> _Exercise goal_:
Word for word, restate the lines from the start of the data below through the line containing "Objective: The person".
===== Dataset section
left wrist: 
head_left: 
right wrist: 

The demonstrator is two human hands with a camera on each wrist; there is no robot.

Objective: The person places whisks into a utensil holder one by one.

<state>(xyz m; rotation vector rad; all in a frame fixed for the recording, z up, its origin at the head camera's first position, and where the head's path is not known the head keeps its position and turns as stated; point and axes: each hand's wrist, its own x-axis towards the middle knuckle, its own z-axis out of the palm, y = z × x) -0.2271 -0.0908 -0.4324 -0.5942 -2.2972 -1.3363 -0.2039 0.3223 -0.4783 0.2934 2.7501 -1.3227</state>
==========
> _Exercise answer_:
left wrist: 
head_left: 
right wrist: 

The demonstrator is two human hands with a camera on each wrist; there is no robot.

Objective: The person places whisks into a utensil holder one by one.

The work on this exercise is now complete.